Working at portfolio-experiment scope also protects against Transformation Fatigue: you aren’t inflicting a massive, unproven change on everyone at once, you are proving value in small increments and scaling what works.
Why VAP Works Differently
Four differences distinguish VAP from the improvement approaches most organizations have already tried.
Outcomes come first, not solutions. Most efforts begin with a predetermined answer: adopt this practice, install this tool, restructure around this model. VAP begins by asking what result you’re trying to achieve. The outcome anchors everything that follows. Without it, improvement becomes activity without direction.
Discovery is structured, not chaotic. The focusing visual prevents blank-slate drift and first-speaker bias. Brainstorming grounded in the actual domain produces specific, prioritizable issues, not a list of grievances.
Action creates an execution mechanism, not just a list. Ownership is assigned. Cadence is established. Adaptation is built in. The backlog is living. Working it surfaces new actions that feed back into prioritization. Improvement becomes continuous, not episodic.

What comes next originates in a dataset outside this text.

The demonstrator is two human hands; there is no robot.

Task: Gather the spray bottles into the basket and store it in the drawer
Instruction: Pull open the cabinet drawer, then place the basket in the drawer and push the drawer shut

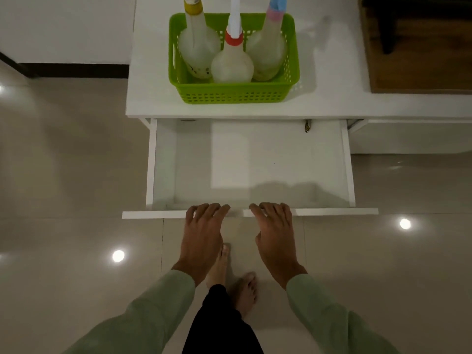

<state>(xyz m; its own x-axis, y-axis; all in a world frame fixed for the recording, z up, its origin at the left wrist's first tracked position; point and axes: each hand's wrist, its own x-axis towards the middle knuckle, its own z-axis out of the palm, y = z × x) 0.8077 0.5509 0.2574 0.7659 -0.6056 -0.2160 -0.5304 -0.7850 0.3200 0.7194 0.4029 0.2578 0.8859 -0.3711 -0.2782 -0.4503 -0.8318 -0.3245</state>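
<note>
A green plastic basket [229, 94] stands on the white cabinet top [150, 93]. Three pale spray bottles stand upright inside it: one with a yellow collar [198, 47] at the left, one with a red collar [232, 65] in the middle front, one with a pink and blue collar [267, 52] at the right. Below, the white drawer [255, 159] is pulled out and holds nothing. My left hand [204, 233] and my right hand [274, 236] both rest with fingers curled over the drawer's front panel [332, 212], side by side near its middle.
Glossy tiled floor [76, 175] surrounds the cabinet, with ceiling-light reflections. My bare feet [235, 279] stand just below the drawer front. A dark wooden surface [419, 47] lies at the upper right. A small metal catch [307, 127] hangs at the drawer's back edge.
</note>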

The same pattern works at every scale. Executive teams, value stream groups, and individual teams use the same three steps. The cast, scope, and cadence change. The mechanism does not. A VAP cascades up and down an organization without needing to be re-invented at each altitude.
What VAP Is Not
VAP is not a methodology to replace whatever the organization is currently running. Teams running Scrum keep running Scrum. Portfolios using SAFe keep using SAFe. VAP overlays an improvement rhythm on whatever is already in place. The improvement target is the way the organization currently works, including its current methodology.
VAP is not a big-bang transformation in disguise. The whole point of the cadence, the portfolio experiments, and the Kill/Pivot/Persevere discipline is to operate at small, fast, reversible increments. Programs that try to “do VAP” enterprise-wide in a quarter have missed the design.
VAP is not consulting-engagement-shaped. It is run by the organization, in the organization, on the organization’s actual work. A consultant might facilitate the first one or two cycles to model the pattern. After that, the rhythm has to belong to the people inside the system.
What VAP Is For
VAP is the engine that turns a diagnostic frame into measurable movement. Pair it with the Three Barriers diagnostic, and the recognition pattern feeds the improvement backlog directly. Pair it with Latency Load at the work-item level, and the components of Latency Load become the issues discovery surfaces. The framework names what is broken. VAP makes it possible to do something about it.
Diagnosis without an intervention mechanism produces despair. The mechanism without diagnosis produces motion. The pair is the engine.
Related Framework Concepts
The Three Barriers. The diagnostic frame VAP operates on. The barriers and their twenty-three gaps feed the discovery step of every enterprise-altitude VAP cycle.
Latency Load. The operational target VAP attacks at the work-item level. WIP limits, smaller batches, and decision-rights compression are the highest-leverage actions VAP surfaces, and each one reduces Latency Load directly.
Value Increments. The operating unit at the strategic altitude. Each VAP cycle at the executive level governs a portfolio backlog populated with value increments, not initiatives. Kill, Pivot, or Persevere is called at the increment level, where the cost of being wrong is one quarter, not one fiscal year.
Focusing Visuals. The pre-built scaffolds that structure discovery at executive, value-stream, and team altitudes. Each one is matched to the friction patterns most likely to surface at that scale.